Whether you're aware of it, much of your personal information is collected online. Most websites and applications collect data to understand your behaviour and interests for marketing purposes. This may not be a trade you're willing to make, especially if you value your personal privacy.

It's difficult to opt-out of tracking since you must traverse many hoops and ensure that your data is collected on numerous platforms and devices. It is achievable, however; with a little effort, you may reclaim much of your privacy.
Why do businesses gather and utilize data, and why is privacy so important?

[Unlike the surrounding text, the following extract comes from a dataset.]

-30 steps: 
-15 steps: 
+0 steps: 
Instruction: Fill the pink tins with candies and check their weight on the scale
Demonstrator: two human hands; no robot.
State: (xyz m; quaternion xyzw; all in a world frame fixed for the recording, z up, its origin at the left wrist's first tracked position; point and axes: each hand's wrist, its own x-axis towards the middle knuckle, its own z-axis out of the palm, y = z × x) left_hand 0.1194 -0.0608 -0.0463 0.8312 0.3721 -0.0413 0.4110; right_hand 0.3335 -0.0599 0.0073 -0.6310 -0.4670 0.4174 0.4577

It's no secret that computers, websites, and applications record your behaviour. They gather data about you in several ways, including:
  • Cookies. Cookies are small text files that websites use to store information (usually session IDs, login data, and so on) on your computer. Companies also utilize persistent cookies to track your actions across the web, including which sites you visit.
  • Location tracking. Your phone - whether an Android device or an iPhone - has a GPS, which can come in handy when needing directions. On the other hand, your gadget may track your position unintentionally even when you're not using your maps software. Your location becomes even more well-known due to the ISP you’re on.
Can an ISP see a VPN? The answer is no. This is why many people download a VPN to protect themselves and remain anonymous.

Users' consent is required for internet companies to track data and obtain permission. By burying opt-in agreements in their terms and conditions, they claim to do so to provide you with more relevant results.

While this is true, companies sell your data to marketers for them to serve you personalized advertisements. You've probably noticed that your Facebook advertisements are frequently related to your current online activities.

However, targeted marketing is not necessarily a negative thing. It can be beneficial in pointing you to items you genuinely need. Session and personalization cookies also save time by preventing you from having to re-enter information on each website visit.

Problems can arise when businesses obtain personal information such as your medical history, banking records, or even private conversations like text messages. This sort of data has the potential to be harmful in the wrong hands.

Because of this, much legislation has been passed regarding tracking cookies and privacy in the last several years (see the Cookie Law and GDPR). Many countries now demand that websites get consent before putting cookies on their sites.

It is possible to preserve your data, but you must be proactive.